If the Democrats took control of the House, Rep. Charles Rangel, D-N.Y., described as one of the island's best friends on Capitol Hill, would be in line to chair the powerful House Ways and Means Committee, which oversees tax issues crucial to the island's economy. Puerto Rico has been unsuccessful in getting Congress to allow U.S. companies in Puerto Rico to take advantage of the tax breaks spelled out in Section 956 of the Internal Revenue Code. The code applies to companies doing business in foreign countries. In addition, Senate committees controlled by Democrats have approved immediate parity for Medicare reimbursements for hospitals in Puerto Rico, while the Republican-led House favors phasing it in over five years, Acevedo Vilá said.
A Democratic victory would also put two Puerto Ricans in charge of committees. José Serrano, D-N.Y., would chair the Commerce, Justice, State, Judiciary and Related Agencies Subcommittee on Appropriations, while Nydia Velázquez, D-N.Y., could head the Committee on Small Business.
But others say with a race this close and the constant worrisome headlines in the United States, for Puerto Rico, the results on Election Day are a tossup.
"The benefits Puerto Rico can obtain now by federal legislation seem so far off that neither party represents a big advantage," said José Garriga Picó, a political-science professor at the University of Puerto Rico. "On Capitol Hill, they are focused on two things, a war with Iraq and a recession, so Puerto Rico is not even a blip on the radar screen."
At least 40 members of Congress, mostly Democrats, have sent letters to President Bush urging him to issue an executive order that the U.S. Navy will stop bombing and leave Vieques by May. But burned by pro-military Republicans on this issue, the island's government has set its sights on the White House.
"I don't see the Vieques issue changing because of this election," Acevedo Vilá said. "It's in the hands of the president, and that doesn't change."
Despite its hands-off philosophy in the bigger congressional contest, the island's government hasn't been quietly sitting on the sidelines. It registered 71,370 Puerto Ricans to vote in several states this year -- 10,267 of them in Orlando alone.
For now, the impact of this effort could most likely be felt in local races. But in some cases, such as in Florida, the impact could be statewide. In Central Florida, the potential of Puerto Ricans to be part of a crucial swing vote has not been lost on the gubernatorial candidates. At the Puerto Rican Day Parade in Orlando recently, Gov.
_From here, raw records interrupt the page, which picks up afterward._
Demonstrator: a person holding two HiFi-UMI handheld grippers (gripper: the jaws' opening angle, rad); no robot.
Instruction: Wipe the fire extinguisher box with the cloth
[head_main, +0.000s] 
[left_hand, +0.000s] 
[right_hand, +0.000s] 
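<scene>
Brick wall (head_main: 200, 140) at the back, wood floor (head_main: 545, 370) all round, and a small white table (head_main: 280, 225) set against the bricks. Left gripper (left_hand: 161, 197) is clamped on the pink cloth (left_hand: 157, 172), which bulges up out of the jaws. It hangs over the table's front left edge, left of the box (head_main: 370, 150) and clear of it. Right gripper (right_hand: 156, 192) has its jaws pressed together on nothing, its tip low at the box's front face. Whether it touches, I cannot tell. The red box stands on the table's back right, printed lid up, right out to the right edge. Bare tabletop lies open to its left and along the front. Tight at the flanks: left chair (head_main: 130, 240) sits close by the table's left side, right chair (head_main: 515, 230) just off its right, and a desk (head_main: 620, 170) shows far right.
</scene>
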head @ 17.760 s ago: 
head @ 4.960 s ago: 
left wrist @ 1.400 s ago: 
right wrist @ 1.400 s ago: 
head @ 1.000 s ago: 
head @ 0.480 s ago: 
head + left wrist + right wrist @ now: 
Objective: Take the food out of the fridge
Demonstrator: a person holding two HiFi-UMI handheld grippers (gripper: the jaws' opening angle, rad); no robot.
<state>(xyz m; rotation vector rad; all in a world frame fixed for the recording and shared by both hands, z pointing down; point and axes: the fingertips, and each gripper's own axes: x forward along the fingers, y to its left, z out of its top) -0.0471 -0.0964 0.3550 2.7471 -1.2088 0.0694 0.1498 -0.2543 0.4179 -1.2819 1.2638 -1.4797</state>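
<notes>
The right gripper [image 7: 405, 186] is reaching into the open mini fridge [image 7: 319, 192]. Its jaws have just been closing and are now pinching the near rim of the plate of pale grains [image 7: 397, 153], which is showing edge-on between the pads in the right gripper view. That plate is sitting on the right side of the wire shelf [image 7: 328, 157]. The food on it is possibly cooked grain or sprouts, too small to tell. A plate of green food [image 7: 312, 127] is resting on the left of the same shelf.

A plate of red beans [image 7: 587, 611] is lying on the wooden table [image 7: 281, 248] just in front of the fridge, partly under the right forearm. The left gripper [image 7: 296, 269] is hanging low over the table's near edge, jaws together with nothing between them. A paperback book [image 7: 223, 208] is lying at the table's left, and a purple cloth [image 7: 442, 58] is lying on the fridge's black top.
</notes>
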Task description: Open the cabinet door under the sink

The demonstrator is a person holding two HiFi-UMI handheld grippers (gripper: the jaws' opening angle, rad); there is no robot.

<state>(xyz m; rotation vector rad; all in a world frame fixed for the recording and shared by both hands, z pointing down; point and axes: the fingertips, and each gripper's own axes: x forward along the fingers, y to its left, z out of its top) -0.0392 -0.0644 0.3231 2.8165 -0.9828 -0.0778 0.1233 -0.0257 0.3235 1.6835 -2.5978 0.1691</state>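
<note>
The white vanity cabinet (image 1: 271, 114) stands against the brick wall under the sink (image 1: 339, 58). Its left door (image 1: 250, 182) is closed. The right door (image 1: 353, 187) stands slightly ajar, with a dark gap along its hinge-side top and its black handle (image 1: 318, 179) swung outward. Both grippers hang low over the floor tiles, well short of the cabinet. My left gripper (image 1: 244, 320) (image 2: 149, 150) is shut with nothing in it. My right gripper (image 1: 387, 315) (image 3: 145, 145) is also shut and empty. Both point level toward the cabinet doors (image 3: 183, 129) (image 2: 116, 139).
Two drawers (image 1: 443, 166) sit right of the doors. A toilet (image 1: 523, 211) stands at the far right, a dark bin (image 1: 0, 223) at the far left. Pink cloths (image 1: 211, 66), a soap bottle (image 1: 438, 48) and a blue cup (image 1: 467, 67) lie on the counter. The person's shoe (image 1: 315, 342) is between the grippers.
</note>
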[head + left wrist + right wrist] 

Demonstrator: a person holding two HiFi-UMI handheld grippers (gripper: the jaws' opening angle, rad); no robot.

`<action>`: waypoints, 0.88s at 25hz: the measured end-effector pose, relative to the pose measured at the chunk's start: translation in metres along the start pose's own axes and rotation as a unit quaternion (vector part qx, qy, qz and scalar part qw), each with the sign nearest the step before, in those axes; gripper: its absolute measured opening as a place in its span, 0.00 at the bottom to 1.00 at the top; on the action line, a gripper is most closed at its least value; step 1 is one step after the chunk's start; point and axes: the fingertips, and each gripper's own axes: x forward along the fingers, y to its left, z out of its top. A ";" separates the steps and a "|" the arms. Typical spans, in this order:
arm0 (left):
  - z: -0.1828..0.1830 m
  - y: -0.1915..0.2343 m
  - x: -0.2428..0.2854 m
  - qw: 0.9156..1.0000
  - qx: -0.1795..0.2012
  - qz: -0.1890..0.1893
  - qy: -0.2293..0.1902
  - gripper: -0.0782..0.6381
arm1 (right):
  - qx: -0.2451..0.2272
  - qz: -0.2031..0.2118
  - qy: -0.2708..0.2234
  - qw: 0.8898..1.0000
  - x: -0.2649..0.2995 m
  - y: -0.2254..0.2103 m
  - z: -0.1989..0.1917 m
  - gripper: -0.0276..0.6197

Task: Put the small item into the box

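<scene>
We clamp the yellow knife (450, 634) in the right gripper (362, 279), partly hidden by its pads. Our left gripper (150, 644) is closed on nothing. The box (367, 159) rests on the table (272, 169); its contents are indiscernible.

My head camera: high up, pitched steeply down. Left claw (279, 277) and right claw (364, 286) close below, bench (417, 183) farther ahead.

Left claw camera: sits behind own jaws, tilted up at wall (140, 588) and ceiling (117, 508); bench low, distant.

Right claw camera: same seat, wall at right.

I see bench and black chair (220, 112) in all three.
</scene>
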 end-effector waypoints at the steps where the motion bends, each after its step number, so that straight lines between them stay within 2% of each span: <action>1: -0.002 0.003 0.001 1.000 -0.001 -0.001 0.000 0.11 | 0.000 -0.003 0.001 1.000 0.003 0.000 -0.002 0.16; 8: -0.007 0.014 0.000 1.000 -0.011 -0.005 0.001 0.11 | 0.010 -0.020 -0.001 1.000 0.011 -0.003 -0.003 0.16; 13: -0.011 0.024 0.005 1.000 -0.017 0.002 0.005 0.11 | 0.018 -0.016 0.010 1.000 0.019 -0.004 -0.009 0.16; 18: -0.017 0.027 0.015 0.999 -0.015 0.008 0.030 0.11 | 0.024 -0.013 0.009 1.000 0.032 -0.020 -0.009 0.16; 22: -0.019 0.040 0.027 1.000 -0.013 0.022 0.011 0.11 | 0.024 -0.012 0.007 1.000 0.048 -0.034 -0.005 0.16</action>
Jeb Bush showed up while Democratic challenger Bill McBride sent one of his lieutenants.
Many analysts speculate that delivering Puerto Rican votes for Bush in Florida will be a way for Calderón to get to his brother, the president, who wants to make sure Florida stays in the family. Calderón has also said that besides empowerment, her voter-registration drive was about helping those who are and can be friends of Puerto Rico.
Many will be watching to see whether it worked.